California voters voted down all but one ballot measure backed by Gov. Schwarzenegger and state Democratic lawmakers that were designed to shore up the precarious state finances. 

Per the Times, Schwarzenegger said in a statement, “Tonight we have heard from the voters and I respect the will of the people who are frustrated with the dysfunction in our budget system. Now we must move forward from this point to begin to address our fiscal crisis with constructive solutions. We face a staggering $21.3-billion deficit and in order to prevent a fiscal disaster, Democrats and Republicans must collaborate and work together to address this shortfall.”

The sole measure that appeared to pass would prohibit state lawmakers from taking pay hikes when the state is running a deficit.

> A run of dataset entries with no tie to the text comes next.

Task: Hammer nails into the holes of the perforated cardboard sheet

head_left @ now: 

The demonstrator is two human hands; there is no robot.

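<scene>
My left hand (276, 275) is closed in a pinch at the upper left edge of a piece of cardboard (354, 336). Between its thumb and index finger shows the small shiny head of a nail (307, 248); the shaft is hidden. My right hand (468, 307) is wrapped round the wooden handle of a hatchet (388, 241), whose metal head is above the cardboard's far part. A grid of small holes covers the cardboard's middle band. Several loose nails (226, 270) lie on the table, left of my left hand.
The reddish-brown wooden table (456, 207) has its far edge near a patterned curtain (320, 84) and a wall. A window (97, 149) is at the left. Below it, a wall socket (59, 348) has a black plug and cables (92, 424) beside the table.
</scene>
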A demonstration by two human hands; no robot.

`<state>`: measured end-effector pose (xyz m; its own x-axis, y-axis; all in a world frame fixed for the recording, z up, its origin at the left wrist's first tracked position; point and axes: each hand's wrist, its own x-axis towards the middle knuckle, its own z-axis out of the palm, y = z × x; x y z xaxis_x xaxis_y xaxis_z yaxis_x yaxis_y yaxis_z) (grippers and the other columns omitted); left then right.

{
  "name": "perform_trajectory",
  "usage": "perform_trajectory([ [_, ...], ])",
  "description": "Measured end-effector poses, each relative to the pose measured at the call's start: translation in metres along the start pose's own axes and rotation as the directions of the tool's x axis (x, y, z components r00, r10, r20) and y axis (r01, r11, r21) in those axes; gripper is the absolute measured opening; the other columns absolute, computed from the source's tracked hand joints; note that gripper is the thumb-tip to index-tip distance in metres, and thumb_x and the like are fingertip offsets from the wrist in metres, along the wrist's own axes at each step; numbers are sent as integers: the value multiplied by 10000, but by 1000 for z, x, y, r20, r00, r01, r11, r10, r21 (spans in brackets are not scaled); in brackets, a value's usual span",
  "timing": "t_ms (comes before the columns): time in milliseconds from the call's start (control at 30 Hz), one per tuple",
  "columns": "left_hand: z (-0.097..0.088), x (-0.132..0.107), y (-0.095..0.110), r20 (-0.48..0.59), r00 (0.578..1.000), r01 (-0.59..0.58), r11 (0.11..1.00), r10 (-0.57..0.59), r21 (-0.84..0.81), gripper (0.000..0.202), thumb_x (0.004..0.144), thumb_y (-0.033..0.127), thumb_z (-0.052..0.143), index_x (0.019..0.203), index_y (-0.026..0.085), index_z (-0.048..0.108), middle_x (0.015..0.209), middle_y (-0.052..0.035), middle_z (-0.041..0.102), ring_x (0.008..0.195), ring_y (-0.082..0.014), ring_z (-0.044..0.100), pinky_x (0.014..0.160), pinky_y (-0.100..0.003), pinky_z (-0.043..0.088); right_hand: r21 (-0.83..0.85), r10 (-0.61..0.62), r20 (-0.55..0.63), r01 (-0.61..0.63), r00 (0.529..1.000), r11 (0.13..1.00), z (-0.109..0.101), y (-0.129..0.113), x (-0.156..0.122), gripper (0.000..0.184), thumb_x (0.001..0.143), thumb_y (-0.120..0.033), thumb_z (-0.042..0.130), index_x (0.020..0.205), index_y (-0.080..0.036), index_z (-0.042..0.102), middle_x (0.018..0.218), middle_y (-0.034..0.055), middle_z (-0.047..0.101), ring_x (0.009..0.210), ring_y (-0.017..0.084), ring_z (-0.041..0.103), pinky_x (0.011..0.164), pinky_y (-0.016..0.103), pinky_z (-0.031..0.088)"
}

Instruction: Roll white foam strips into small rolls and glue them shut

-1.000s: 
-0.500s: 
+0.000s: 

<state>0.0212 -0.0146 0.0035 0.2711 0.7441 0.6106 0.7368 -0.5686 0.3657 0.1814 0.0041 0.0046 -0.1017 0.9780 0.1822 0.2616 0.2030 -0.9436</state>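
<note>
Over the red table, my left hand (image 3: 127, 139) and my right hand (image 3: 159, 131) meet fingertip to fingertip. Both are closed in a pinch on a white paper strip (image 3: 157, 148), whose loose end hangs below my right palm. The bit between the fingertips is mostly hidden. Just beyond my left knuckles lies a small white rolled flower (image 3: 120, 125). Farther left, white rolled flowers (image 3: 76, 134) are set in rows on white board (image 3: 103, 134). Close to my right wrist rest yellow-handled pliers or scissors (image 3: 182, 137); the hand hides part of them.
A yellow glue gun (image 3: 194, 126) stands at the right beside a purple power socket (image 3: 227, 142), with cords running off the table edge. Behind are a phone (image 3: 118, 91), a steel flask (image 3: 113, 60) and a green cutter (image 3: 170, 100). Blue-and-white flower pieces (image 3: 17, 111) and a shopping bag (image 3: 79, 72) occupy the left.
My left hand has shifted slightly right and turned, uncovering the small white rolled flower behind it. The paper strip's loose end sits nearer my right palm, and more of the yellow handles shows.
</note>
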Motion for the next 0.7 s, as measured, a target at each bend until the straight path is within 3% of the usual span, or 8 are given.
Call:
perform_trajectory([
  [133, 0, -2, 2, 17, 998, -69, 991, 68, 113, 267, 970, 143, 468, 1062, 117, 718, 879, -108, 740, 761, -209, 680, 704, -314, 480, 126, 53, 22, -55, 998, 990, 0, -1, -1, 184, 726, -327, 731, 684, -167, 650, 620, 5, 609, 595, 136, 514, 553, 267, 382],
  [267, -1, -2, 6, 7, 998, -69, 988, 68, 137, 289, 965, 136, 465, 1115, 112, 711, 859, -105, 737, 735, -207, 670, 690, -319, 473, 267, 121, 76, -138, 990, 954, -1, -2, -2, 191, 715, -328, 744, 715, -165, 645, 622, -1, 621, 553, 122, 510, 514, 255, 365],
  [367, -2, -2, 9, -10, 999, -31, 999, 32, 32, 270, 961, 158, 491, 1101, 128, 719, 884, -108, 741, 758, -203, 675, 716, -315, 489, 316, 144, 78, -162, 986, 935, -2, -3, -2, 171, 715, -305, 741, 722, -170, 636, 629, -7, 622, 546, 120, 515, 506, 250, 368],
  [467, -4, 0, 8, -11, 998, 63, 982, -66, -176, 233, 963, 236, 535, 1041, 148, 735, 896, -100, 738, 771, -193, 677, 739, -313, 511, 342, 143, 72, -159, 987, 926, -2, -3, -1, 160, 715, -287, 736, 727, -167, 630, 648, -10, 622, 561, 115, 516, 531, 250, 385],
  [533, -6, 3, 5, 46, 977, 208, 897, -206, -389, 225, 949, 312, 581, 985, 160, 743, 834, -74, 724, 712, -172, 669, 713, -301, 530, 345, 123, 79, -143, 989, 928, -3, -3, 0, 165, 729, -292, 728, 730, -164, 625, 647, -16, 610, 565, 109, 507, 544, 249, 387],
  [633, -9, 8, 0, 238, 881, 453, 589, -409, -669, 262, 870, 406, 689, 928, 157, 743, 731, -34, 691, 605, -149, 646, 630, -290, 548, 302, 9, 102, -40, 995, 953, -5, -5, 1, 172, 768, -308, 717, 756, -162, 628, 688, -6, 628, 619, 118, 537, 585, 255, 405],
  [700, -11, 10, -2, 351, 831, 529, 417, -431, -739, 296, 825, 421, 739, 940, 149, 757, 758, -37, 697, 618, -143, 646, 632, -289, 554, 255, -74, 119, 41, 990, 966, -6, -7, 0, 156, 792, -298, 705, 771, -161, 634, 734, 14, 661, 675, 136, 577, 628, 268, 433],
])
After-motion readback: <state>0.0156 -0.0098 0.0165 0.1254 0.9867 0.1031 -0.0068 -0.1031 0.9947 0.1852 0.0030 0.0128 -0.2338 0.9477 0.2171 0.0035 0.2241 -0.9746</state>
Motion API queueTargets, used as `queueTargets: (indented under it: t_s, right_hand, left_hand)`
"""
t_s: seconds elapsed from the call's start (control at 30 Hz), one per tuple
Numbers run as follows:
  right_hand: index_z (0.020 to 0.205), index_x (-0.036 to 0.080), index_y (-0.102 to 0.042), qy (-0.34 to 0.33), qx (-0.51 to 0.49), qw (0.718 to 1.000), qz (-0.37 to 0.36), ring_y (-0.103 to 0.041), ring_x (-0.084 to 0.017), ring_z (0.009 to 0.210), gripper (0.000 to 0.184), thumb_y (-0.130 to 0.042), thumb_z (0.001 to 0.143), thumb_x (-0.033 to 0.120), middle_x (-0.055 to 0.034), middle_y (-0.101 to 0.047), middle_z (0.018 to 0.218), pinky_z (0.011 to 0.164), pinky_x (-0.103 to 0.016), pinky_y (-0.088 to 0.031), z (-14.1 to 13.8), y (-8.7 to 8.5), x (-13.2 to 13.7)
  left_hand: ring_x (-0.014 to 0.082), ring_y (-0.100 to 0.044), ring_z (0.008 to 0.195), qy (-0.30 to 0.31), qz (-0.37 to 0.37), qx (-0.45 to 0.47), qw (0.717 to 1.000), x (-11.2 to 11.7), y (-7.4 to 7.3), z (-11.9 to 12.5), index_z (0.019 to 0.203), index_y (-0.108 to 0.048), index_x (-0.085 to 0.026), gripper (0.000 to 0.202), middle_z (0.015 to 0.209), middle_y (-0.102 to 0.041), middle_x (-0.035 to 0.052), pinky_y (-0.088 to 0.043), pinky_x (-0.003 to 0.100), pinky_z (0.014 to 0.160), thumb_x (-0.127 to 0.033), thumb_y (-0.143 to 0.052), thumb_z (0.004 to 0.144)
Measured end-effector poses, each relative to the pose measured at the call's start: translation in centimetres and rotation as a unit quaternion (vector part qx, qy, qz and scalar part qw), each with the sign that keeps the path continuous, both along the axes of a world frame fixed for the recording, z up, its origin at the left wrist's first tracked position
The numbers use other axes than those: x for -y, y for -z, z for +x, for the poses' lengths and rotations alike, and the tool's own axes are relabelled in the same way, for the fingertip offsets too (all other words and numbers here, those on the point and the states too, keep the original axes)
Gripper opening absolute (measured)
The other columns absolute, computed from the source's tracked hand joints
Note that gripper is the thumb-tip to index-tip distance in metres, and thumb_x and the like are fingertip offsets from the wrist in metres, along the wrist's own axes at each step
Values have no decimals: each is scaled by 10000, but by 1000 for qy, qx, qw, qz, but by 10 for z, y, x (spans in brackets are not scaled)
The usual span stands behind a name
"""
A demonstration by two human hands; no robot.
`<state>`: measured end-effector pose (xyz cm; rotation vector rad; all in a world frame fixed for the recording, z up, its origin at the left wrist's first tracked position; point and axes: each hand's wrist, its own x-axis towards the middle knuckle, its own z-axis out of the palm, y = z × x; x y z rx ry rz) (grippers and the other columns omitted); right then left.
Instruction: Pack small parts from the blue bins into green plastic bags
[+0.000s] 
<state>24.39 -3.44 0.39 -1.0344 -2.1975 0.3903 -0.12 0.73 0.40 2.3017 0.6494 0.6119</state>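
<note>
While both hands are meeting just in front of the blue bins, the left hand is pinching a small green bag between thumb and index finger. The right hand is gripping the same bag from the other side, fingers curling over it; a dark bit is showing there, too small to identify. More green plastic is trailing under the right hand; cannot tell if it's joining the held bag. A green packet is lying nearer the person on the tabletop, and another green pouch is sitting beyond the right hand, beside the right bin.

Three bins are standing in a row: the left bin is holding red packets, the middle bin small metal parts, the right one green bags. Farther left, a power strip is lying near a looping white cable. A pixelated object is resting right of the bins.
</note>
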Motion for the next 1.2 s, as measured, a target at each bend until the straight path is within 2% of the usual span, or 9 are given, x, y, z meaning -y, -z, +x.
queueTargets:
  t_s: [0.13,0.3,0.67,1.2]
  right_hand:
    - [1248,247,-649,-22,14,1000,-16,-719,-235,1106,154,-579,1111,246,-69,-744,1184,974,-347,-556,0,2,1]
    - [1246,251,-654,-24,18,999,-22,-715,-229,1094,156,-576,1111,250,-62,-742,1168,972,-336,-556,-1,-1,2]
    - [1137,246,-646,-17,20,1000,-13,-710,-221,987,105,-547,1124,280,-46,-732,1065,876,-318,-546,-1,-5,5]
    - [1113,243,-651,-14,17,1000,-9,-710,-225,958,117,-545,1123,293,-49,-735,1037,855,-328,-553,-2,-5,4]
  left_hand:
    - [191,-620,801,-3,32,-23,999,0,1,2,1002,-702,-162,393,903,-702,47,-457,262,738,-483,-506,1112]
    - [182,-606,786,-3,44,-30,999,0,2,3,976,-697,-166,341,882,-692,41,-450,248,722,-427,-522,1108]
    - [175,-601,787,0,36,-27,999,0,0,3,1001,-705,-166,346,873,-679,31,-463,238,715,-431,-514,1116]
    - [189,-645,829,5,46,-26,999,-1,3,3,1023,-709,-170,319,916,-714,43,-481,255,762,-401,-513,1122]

It’ll be interesting how this will be spun in the coming days. In 2005, the rejection of ballot measures backed by Schwarzenegger was viewed as a stinging rebuke to his political power. But bizarrely enough, the state’s financial state is so devastating that it is hard to see this as causing the same amount of damage. In other words, his popularity already has been sagging. According to the Times, “a recent poll by the Public Policy Institute of California put his approval rating at 34%, just above half of what it was in 2004.” It was telling that Schwarzenegger was at the White House today, as President Obama unveiled a set of fuel efficiency standards that mirror those he championed for the state.
 
Update: The Times’ Michael Finnegan has a great piece on the underlying problems of California’s fiscal mess: A schizoprehenic public, the enduring consequences of Prop 13 and a patchwork of ballot initiatives that have tied the hands of the governor and state lawmakers.